Here is a block of records. Copy every line in it that includes "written".

● Dataset content:

============================================================

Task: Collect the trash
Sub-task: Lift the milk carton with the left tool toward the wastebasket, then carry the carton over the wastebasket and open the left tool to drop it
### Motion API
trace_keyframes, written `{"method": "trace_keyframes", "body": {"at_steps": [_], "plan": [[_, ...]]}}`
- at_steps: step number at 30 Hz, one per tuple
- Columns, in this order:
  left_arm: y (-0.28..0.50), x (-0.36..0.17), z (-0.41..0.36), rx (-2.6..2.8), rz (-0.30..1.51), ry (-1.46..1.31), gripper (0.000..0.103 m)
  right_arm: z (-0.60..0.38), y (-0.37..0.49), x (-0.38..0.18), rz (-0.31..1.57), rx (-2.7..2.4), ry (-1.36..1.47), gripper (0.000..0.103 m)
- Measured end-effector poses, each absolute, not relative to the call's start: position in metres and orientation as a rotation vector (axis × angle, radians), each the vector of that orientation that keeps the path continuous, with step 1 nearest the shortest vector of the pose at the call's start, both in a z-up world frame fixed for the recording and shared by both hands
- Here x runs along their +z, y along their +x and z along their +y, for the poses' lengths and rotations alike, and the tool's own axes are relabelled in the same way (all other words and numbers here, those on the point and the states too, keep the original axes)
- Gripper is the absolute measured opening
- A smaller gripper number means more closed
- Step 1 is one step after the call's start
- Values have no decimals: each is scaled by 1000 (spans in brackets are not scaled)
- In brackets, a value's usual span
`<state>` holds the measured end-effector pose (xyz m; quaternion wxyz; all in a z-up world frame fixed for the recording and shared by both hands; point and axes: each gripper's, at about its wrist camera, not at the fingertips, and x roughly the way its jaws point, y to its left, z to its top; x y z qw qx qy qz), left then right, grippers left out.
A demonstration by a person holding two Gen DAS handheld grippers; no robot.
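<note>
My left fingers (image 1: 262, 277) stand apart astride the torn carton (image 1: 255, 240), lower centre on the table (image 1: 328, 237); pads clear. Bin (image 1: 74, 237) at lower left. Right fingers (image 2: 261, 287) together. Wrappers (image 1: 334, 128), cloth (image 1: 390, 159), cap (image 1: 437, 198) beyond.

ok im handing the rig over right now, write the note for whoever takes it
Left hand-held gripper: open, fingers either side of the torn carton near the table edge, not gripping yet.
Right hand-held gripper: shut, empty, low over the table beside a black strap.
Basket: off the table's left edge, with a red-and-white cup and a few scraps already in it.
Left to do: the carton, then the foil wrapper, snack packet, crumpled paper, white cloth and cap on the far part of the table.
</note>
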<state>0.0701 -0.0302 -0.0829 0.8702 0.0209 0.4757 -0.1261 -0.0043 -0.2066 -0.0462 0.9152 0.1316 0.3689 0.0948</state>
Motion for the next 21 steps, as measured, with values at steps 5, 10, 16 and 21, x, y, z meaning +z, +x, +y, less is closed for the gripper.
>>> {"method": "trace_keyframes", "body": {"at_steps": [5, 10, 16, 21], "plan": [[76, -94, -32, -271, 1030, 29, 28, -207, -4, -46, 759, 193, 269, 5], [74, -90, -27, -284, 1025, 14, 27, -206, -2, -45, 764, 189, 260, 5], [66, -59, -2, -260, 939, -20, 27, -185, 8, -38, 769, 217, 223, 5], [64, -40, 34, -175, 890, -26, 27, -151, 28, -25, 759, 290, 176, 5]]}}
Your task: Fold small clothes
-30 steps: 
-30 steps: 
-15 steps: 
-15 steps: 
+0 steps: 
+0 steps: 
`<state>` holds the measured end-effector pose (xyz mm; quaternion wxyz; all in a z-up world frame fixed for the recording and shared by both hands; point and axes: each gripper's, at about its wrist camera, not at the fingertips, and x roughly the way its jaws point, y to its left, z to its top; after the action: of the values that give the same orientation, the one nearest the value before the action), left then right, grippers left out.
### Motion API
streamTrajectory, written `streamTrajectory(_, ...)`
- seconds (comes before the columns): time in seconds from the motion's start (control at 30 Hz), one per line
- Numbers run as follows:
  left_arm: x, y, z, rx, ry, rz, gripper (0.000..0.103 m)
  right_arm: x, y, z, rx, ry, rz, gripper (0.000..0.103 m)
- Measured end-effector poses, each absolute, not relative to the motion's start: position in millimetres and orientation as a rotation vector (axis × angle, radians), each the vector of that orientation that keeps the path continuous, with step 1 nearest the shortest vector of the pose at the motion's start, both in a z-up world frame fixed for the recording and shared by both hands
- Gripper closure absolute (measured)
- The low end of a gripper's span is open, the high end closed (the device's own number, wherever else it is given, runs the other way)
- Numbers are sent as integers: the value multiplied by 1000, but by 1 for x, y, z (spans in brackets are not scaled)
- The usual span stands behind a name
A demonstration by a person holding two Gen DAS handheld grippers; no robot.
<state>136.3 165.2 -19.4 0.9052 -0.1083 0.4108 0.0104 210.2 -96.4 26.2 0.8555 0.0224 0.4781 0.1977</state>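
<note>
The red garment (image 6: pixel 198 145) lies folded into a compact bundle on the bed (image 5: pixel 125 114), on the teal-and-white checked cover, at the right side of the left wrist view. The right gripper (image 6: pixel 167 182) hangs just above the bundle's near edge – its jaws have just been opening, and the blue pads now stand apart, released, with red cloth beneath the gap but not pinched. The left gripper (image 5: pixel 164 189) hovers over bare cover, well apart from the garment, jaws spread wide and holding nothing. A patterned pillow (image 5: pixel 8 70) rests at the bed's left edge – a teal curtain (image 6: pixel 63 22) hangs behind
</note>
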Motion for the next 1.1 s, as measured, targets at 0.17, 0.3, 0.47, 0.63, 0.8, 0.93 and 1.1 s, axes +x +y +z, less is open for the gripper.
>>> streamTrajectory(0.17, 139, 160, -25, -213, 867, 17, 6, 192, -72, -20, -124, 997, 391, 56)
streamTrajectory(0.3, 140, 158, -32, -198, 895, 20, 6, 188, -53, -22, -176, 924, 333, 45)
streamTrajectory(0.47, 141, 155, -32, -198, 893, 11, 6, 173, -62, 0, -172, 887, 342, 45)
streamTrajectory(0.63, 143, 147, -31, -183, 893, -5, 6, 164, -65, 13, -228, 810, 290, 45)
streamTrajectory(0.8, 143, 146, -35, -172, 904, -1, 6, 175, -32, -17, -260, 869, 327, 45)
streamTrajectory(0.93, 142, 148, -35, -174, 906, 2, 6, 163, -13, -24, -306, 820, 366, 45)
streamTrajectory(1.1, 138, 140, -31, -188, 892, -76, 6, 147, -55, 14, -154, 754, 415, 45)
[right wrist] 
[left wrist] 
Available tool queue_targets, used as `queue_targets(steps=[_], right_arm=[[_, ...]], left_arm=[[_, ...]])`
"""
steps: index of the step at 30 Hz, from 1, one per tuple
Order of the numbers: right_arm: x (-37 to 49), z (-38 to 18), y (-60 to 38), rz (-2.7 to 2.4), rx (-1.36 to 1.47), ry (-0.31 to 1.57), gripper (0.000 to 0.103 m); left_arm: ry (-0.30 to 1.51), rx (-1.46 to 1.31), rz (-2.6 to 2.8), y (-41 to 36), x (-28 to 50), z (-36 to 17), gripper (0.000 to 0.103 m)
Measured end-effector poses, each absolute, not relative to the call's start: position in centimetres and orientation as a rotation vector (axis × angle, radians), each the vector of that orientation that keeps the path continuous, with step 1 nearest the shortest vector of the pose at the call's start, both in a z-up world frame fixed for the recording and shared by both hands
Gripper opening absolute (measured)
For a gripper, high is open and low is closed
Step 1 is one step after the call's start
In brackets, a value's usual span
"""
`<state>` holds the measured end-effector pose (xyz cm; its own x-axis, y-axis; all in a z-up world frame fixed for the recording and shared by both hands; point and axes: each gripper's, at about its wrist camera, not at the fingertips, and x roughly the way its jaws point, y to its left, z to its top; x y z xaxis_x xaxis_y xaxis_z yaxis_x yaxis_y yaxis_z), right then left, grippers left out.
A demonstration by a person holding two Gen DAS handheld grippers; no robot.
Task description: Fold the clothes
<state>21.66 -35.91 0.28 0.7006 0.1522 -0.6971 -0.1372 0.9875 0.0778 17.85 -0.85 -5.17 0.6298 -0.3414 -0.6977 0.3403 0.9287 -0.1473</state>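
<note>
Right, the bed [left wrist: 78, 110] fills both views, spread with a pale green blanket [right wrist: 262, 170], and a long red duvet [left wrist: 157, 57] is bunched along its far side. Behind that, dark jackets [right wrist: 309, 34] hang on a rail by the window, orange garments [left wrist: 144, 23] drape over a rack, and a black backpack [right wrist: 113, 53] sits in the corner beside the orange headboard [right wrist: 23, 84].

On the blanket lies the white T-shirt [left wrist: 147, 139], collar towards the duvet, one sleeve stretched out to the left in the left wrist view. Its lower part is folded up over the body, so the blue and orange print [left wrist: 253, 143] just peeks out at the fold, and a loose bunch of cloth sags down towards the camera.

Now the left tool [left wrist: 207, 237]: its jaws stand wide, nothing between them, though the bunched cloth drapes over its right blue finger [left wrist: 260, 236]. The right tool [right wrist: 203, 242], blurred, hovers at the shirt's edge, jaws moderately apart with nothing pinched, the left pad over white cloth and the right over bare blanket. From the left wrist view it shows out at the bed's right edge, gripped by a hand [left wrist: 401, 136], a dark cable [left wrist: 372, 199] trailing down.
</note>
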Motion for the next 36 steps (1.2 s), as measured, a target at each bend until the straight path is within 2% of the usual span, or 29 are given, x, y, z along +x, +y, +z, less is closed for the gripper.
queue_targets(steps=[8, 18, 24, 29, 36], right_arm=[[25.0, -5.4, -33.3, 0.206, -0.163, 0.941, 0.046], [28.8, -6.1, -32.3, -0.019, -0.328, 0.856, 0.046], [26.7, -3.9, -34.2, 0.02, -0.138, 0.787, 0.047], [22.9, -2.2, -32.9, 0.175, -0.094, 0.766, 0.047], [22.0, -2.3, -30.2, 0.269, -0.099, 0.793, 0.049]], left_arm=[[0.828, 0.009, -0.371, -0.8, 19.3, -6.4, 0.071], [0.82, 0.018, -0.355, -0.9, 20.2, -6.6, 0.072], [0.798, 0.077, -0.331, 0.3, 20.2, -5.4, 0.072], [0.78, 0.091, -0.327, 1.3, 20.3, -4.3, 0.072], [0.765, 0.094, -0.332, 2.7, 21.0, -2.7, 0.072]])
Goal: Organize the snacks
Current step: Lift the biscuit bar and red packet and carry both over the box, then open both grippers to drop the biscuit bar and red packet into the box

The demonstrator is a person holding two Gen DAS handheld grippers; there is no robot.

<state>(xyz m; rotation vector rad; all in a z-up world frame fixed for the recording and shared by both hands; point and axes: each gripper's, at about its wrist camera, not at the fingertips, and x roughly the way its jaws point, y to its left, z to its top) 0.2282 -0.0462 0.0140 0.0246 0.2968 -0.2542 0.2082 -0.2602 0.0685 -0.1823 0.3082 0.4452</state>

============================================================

● Output for this exercise:
trace_keyframes, written `{"method": "trace_keyframes", "body": {"at_steps": [_], "plan": [[_, ...]]}}`
streamTrajectory, written `streamTrajectory(_, ...)`

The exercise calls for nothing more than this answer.